若書き【研究室から】
卒業論文はいかがでしたか。
思い通りに、それとも、もう少し頑張れば・・・。
次は定期試験です。あともう一山、それを過ぎると春が近づきます。
さて、みなさんとほぼ同じ年齢で、近代の作家は何を書いていたでしょうか。
漱石は比較的遅い出発ですが、学生の頃見事な漢文で『木屑録』を綴ります。
尾崎紅葉はすでに大家かつ売れっ子でした。
面白いのは、芥川龍之介の最初の作品が『老年』だと言うこと。
幸田露伴も、若い時代に晩歳老境を語る小説を書いています。
『太郎坊』です。

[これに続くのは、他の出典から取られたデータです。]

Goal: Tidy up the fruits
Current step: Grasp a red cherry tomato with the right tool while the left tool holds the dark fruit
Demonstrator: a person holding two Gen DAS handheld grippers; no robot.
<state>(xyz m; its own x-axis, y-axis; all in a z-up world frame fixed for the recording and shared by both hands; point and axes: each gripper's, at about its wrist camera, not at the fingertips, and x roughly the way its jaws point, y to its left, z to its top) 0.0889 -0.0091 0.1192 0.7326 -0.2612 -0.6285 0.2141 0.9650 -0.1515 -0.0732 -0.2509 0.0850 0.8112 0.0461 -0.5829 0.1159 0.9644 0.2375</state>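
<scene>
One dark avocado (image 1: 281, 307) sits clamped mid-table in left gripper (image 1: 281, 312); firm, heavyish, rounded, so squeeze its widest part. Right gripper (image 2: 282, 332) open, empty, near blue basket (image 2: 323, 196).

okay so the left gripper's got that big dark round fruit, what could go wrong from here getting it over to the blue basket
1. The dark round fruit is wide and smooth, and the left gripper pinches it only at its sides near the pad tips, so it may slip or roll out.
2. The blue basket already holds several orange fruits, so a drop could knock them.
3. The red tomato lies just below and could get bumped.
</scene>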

音に聞こえた『五重塔』よりずっとおもしろいでしょう。
頭の薄くなった亭主の昔話仕立てですが、相手をするおかみさんも見事。
「伊万里の刺身皿」「同じ永楽」「中は金襴地で外は青華で」などと
すらすら続けられる女性が、はて、向こう三軒両隣におられましょうや。
道具修行をかなり積まないと、このおかみさんのようにはなりません。
左利き必読、となれば、盃を並べてみたくなります。
絵瀬戸盃・明呼子盃・無地志野猪口・李朝粉引盃です。
台は李朝の漆器、時折これで飯を食います。
(担当者は、情けないことに下戸)
では、お風邪など召しませぬよう。